Every part of my identity as a queer indigenous person is rooted in this experience. The values of my family have always taught me that everything that surrounds us has a purpose, has life, and is deserving of respect. Every aspect of our being depends on each other, depends on the existence of agua to drink, tierra to nourish us, aire to breathe, and fire to keep us warm. To harm them, is to harm ourselves.

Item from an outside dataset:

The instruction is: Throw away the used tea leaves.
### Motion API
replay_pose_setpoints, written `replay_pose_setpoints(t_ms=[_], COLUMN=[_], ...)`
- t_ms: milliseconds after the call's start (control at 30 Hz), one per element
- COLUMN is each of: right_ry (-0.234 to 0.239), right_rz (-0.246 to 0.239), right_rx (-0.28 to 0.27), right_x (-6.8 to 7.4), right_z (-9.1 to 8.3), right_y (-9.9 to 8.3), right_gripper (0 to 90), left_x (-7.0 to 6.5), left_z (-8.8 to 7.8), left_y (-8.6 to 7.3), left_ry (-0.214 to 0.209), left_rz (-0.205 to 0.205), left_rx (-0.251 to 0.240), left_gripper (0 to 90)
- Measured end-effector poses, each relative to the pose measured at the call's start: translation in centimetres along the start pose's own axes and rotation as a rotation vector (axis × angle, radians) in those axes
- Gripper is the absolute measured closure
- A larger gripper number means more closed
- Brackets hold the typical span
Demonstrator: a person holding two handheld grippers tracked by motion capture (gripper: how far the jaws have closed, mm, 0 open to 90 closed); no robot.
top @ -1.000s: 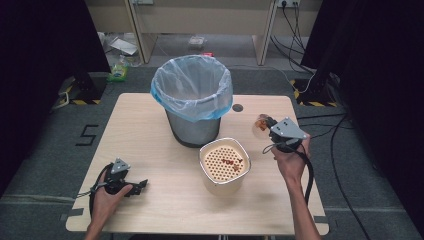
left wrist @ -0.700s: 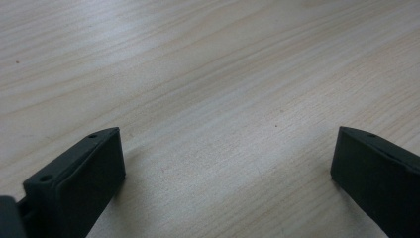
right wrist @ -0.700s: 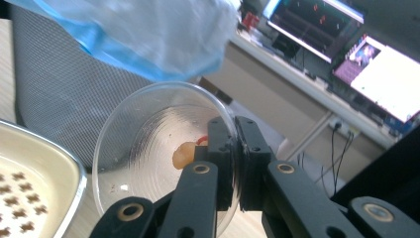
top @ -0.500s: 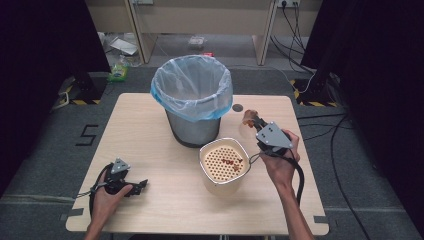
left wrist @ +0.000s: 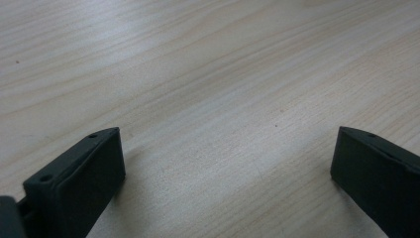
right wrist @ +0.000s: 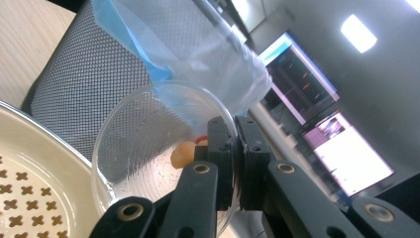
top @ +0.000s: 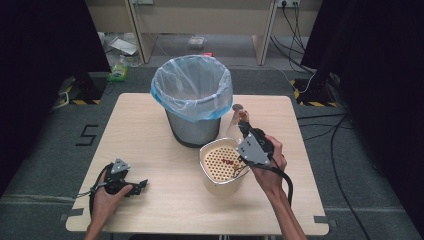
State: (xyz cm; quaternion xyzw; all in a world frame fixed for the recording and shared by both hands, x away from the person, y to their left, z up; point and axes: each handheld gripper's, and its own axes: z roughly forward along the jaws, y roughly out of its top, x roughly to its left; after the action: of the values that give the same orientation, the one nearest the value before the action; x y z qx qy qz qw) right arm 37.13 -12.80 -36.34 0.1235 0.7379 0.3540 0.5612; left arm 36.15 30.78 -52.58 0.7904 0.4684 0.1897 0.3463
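Right of centre in the high view, the right gripper [top: 243, 121] holds a clear cup [top: 235, 125] tilted beside the bin [top: 192, 100], above the strainer bowl [top: 220, 167]. In the left gripper view, its fingers [left wrist: 79, 183] stand apart over bare tabletop [left wrist: 208, 74]. In the right gripper view, the fingers [right wrist: 220, 148] pinch the cup's [right wrist: 143, 144] rim at lower centre.

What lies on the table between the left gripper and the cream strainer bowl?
Bare wood: in the high view, nothing lies between the left gripper and the strainer bowl.
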Motion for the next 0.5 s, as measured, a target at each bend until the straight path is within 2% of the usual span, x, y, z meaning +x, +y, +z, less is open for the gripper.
replay_pose_setpoints(t_ms=[133,300,400,500], right_ry=[-0.048,-0.134,-0.161,-0.182], right_rz=[-0.090,-0.250,-0.348,-0.395], right_rx=[-0.023,-0.025,-0.025,-0.035], right_x=[0.8,2.1,3.3,3.9], right_z=[-0.6,-1.3,-1.3,-1.5], right_y=[0.5,0.3,-0.2,-0.1], right_gripper=[86.9,87.2,87.2,87.4], left_x=[0.0,0.0,0.0,0.0], left_z=[0.0,0.0,0.0,0.0], left_y=[0.0,0.0,0.0,0.0], left_ry=[0.000,0.001,0.003,0.002], left_rz=[0.000,0.001,0.005,0.003], left_rx=[0.000,0.001,0.000,0.000], left_gripper=[0.0,0.0,0.0,0.0])
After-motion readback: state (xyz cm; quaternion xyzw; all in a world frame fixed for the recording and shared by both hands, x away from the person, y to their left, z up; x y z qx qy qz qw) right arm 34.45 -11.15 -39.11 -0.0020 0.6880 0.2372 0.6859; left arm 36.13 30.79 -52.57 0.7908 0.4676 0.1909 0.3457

My family never organized around what folks would call “environmental justice”. They did however instill in me a specific way of seeing the world and interacting with the world. One founded on community, love, respect, and willingness to protect each other. Through this experience, I was taught that as queer, I not only have a responsibility, but a role in protecting what nourishes us. I was taught that being queer was a gift and that it offered a deeper understanding of our interrelatedness. It is here that my drive to organize for clean water, soil, and air is rooted. This is what survival looks like. It is what has shaped every part of my queer identity.

My coming out was not an individual process. It did not include a closet. It was a ceremony. It was an experience of ‘coming into’, a welcoming into a role, responsibility, and purpose. Much like any ceremony, my coming-into involved an acknowledgement of the past, the now, and a painful rebirth.

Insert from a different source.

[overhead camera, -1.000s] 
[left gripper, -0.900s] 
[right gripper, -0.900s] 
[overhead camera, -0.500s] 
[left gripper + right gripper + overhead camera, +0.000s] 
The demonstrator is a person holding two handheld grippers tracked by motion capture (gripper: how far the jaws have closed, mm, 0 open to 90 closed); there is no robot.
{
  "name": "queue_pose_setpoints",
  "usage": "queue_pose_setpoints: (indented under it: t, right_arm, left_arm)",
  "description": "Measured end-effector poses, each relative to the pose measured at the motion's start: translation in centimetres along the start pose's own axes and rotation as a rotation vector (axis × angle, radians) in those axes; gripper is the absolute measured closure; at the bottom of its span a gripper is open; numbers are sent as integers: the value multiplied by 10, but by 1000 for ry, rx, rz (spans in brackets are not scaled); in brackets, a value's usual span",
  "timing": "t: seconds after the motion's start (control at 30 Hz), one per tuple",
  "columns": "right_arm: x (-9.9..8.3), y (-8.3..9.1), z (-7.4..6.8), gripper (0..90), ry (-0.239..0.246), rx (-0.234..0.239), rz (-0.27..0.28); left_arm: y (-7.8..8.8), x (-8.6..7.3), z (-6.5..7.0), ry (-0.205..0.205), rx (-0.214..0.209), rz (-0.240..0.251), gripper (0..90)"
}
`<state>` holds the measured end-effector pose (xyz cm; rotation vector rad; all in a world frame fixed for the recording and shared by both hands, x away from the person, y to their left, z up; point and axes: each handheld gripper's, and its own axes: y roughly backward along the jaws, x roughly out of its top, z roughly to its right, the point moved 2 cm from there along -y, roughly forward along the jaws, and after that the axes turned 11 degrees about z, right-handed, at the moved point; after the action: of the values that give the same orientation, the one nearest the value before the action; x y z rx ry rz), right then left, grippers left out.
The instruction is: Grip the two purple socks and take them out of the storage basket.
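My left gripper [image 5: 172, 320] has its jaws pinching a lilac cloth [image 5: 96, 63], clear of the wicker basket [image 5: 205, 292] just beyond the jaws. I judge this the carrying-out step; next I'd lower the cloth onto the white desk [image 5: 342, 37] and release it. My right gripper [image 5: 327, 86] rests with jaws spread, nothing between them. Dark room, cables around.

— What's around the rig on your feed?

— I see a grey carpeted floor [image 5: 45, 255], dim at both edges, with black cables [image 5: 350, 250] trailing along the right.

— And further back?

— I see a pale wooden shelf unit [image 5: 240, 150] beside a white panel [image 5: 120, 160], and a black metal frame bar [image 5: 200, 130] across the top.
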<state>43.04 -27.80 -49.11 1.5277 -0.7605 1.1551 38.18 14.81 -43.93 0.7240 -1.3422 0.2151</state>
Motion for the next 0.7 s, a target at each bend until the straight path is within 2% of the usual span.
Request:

Rebirth manifested itself in an understanding that I experience life as a person of color from East Los Angeles, but with an added layer of queerness representative of a whole community inside East LA; and that this experience was shaped by interactions with systems of power impacting our lives on the daily. Like any system of power, there is always a top and a bottom; there is always one who benefits at the expense of another. In regards to environmental racism, for example, white affluent communities benefit at the expense of low income, under-resourced communities of color. Queer people, like people of color in this system, do not fit the status quo, are marginalized and with this marginalization comes lack of access to power and resources and a specific placing of a community at the lower end of an economic, political, and social power spectrum.

We have recently seen an increase in attacks on queer and communities of color. Attacks on our Trans family and black and brown bodies have brought about a forced conversation of institutionalized and state sponsored violence. Through the queer person of color lens, I have come to understand that living in areas that are highly contaminated and face constant physical violence is not accidental. The same way that rich neighborhoods are kept clean, is the same way that our neighborhoods are kept dirty, drug and violence infested. We are placed in locations where lack of resources translate to lack of education, limited social influence, and increased levels of targeted violence toward our queer and trans communities.

My queerness taught me that the same structure that is creating and maintaining neighborhoods like East LA, Bell Gardens, Long Beach and Commerce under contaminated life threatening living conditions is the same structure creating and maintaining violence toward my LGBTQ community; and that both are active acts of violence. Environmental Racism and homophobia are born out of systems of oppression, and like any form of oppression, they manifest internally, interpersonally, and are rooted in the same institutional problem.”